▶ _Data segment_
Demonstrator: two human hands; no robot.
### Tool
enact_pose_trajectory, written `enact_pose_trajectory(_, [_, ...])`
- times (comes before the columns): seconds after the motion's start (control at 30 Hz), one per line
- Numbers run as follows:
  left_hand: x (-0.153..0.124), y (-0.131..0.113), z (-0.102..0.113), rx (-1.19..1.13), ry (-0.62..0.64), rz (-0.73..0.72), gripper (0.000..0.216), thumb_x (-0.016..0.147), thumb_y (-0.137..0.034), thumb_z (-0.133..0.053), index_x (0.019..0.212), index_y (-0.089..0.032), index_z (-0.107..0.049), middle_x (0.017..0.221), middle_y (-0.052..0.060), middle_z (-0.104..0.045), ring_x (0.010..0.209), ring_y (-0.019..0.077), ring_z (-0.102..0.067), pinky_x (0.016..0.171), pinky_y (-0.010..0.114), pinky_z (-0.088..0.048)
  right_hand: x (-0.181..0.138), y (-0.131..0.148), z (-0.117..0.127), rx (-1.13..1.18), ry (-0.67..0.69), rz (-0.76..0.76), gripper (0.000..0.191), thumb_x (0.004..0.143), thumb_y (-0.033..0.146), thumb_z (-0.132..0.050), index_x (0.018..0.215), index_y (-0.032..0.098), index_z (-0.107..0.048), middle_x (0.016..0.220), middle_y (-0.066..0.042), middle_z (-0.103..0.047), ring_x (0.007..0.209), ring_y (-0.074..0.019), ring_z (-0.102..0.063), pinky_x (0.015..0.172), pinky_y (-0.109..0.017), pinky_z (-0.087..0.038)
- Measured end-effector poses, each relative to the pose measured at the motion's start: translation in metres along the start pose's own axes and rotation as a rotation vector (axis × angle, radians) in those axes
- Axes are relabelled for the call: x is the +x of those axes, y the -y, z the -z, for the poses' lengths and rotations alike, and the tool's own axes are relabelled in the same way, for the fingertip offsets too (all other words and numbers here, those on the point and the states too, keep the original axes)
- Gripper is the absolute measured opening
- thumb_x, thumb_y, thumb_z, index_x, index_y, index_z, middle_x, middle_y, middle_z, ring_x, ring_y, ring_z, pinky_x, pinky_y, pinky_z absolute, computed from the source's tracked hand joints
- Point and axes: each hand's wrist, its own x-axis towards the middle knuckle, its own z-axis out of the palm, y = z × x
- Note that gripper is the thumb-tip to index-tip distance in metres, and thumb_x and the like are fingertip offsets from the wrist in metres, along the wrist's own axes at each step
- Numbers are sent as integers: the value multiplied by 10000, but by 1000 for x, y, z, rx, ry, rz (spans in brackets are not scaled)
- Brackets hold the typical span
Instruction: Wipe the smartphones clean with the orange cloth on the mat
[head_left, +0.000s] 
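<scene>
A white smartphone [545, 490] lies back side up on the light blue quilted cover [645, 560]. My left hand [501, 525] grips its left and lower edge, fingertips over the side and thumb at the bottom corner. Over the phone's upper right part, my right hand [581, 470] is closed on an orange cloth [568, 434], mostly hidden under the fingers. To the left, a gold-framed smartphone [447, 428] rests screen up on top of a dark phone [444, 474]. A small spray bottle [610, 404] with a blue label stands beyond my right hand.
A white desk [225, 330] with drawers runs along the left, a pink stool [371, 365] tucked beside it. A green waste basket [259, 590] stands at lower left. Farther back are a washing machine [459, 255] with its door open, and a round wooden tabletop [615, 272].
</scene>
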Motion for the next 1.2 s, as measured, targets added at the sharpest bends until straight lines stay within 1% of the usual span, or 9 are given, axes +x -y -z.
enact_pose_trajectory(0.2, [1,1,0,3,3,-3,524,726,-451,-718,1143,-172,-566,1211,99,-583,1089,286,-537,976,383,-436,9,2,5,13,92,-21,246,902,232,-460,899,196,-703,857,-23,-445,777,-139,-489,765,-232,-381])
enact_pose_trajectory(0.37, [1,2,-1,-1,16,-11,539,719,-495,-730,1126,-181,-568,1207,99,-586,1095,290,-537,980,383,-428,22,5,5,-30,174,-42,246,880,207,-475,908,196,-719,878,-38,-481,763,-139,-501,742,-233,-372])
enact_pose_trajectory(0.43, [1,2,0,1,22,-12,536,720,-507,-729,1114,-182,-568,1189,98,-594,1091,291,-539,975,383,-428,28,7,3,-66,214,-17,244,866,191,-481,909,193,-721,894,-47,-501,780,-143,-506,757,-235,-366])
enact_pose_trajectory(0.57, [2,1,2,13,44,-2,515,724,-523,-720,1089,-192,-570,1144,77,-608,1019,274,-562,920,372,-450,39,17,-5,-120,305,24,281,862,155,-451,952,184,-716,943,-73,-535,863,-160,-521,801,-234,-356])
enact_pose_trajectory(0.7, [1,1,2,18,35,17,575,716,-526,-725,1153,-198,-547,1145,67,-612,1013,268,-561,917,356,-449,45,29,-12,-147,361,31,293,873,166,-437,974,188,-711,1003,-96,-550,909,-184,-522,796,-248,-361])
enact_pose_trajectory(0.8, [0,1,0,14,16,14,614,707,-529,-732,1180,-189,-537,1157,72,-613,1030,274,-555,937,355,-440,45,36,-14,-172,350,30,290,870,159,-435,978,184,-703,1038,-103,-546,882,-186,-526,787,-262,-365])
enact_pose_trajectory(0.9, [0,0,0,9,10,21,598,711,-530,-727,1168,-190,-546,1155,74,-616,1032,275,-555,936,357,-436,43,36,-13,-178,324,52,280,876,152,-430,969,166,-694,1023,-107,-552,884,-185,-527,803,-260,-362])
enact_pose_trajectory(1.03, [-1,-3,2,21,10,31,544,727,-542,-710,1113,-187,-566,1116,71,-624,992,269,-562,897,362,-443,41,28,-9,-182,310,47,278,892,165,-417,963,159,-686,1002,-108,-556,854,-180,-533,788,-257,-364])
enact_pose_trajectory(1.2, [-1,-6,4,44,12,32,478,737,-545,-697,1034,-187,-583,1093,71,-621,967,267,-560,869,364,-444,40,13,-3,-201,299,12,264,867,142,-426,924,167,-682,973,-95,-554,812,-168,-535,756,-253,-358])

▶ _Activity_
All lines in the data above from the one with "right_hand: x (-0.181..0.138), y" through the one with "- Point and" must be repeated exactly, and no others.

▶ _Output of the task_
  right_hand: x (-0.181..0.138), y (-0.131..0.148), z (-0.117..0.127), rx (-1.13..1.18), ry (-0.67..0.69), rz (-0.76..0.76), gripper (0.000..0.191), thumb_x (0.004..0.143), thumb_y (-0.033..0.146), thumb_z (-0.132..0.050), index_x (0.018..0.215), index_y (-0.032..0.098), index_z (-0.107..0.048), middle_x (0.016..0.220), middle_y (-0.066..0.042), middle_z (-0.103..0.047), ring_x (0.007..0.209), ring_y (-0.074..0.019), ring_z (-0.102..0.063), pinky_x (0.015..0.172), pinky_y (-0.109..0.017), pinky_z (-0.087..0.038)
- Measured end-effector poses, each relative to the pose measured at the motion's start: translation in metres along the start pose's own axes and rotation as a rotation vector (axis × angle, radians) in those axes
- Axes are relabelled for the call: x is the +x of those axes, y the -y, z the -z, for the poses' lengths and rotations alike, and the tool's own axes are relabelled in the same way, for the fingertip offsets too (all other words and numbers here, those on the point and the states too, keep the original axes)
- Gripper is the absolute measured opening
- thumb_x, thumb_y, thumb_z, index_x, index_y, index_z, middle_x, middle_y, middle_z, ring_x, ring_y, ring_z, pinky_x, pinky_y, pinky_z absolute, computed from the source's tracked hand joints
- Point and axes: each hand's wrist, its own x-axis towards the middle knuckle, its own z-axis out of the palm, y = z × x

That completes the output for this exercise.